# 69 gto 10 bolt axle



## Judge501 (May 21, 2017)

Hi all ' I'm new to this forum and need some tech help! How much hp could I put through my 69 gto 10 bolt axle running on standard wheels and tires?


----------



## Pinion head (Jan 3, 2015)

Welcome to the forum. How much hp? Believe you mean how much Torque. How much will depend on the style of rearend & how the rear is torque loaded. 
-Near flawless condition A-body HD Safe-T-Track Pontiac 8.2 10 bolts have been run routinely down into low 12's in the 1/4 mile on PolyGlas & Wide Oval G70-14's, Pure Stock Drags & other venues. Near 450 gross hp/3750-3800 lbs with driver.
-In lightweight early RA Firebirds, a few well prepped Pontiac HD 8.2 STT rearends have been known to live down into the high 10's on slicks. 
-With the small pinions of 3.90, 4.10, 4.33, & 4.56 Pontiac 8.2 gearsets, the nodular iron center housing incorporated in the special HD STT rears helped minimize pinion deflection. Pinion deflection is what will eventually take out a gray iron 8.2 rear ESP when built with a small pinion & thick ring gear & subjected to repetitive hard launches. The standard duty 8.2 axles just like the gray iron standard center housings are both a huge weak point. 

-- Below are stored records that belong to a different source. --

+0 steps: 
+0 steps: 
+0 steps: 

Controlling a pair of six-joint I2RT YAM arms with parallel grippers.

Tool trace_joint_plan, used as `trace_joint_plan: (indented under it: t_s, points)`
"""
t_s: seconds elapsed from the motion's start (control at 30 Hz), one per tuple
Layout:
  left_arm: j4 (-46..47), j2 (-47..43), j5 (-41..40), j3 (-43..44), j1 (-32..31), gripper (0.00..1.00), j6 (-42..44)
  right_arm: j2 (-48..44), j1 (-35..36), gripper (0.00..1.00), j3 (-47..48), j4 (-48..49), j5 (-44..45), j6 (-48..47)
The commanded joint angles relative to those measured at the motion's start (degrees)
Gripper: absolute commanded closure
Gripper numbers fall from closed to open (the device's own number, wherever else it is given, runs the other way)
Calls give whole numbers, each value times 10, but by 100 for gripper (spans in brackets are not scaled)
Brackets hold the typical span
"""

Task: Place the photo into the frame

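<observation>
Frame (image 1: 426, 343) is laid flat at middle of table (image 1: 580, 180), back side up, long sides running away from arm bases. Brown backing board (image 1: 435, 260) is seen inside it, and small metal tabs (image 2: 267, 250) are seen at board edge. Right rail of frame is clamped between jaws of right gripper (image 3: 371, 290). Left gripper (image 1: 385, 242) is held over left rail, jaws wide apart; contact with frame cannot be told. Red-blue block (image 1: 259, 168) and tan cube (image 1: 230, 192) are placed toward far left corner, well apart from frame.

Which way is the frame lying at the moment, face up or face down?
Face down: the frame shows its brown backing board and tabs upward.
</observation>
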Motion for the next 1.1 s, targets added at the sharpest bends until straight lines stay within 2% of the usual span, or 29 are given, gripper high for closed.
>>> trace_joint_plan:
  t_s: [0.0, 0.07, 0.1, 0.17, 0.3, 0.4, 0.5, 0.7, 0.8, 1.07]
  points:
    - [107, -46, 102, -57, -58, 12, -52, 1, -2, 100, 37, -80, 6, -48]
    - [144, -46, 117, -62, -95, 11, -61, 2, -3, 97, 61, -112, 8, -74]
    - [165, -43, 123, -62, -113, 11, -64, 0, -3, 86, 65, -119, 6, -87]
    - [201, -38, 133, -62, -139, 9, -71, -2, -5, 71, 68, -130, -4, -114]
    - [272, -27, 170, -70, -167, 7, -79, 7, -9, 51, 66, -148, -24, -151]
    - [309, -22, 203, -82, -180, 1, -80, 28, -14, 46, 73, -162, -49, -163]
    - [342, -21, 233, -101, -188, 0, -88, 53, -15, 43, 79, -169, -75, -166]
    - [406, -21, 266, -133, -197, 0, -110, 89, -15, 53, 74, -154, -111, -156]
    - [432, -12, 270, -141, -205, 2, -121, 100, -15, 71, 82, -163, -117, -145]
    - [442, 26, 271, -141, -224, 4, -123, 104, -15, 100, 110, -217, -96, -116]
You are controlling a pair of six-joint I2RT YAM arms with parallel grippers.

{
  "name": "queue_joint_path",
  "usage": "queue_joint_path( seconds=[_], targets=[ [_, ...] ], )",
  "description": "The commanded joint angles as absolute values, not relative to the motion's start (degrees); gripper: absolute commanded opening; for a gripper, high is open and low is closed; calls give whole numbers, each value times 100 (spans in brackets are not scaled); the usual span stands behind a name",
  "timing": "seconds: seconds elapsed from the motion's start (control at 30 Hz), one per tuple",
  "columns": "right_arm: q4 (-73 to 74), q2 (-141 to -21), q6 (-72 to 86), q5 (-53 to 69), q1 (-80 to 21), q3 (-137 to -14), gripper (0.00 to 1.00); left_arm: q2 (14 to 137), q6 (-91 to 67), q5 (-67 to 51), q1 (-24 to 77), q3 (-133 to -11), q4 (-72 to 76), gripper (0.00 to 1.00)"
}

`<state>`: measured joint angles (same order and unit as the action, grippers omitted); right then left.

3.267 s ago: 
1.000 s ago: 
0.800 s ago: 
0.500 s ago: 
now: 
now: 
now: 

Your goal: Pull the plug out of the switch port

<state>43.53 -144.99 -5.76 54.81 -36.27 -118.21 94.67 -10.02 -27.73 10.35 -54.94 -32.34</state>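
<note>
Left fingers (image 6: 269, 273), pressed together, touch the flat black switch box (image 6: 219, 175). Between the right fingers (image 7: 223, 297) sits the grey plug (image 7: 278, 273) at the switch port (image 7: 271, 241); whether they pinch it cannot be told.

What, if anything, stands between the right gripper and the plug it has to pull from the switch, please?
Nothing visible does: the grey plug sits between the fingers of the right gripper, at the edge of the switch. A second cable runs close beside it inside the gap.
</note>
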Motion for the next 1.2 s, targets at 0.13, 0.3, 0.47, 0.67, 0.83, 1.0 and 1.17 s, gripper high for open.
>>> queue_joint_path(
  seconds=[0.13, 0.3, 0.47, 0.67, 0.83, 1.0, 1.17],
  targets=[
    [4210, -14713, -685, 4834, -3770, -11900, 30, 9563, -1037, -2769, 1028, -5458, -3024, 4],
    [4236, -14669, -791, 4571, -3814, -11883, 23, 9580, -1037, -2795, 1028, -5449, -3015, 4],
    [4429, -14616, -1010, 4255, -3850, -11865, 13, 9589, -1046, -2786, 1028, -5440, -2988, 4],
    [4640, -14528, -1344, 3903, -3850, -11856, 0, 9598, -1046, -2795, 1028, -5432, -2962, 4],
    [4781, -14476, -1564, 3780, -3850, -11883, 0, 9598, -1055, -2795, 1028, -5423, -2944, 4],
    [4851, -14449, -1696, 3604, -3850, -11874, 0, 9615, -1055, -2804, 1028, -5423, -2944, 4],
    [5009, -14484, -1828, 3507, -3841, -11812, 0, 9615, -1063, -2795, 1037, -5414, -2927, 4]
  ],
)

Have repeated this so any times, but some don't get it. Unfortunately, the vast majority of Pontiac 8.2 rears are not HD Safe-T-Track rears, less than 1% are, instead, the typical 8.2 10 bolt consists of a weak gray iron 8.2 housing with standard duty axles. Having picked up the pieces from way too many blown up gray iron posi 8.2 rears, as a differential builder, it's just much easier to not throw waaay over a $1000 into "upgrading" a gray iron housing 8.2 rear with Moser axles, new gears, & a Auburn Pro Series or Eaton posi carrier. Maintaining or building a putt-a- round cruiser, the gray iron 8.2's can live a long life. Attempting to repetitively throw 100-200 more ft lbs of torque at the R&P in the weak gray iron housing, than what this differential was designed for, the limit will be reached even in a 3700 lb A-body that can only 60 ft in the high 1.8's on bias plys.


----------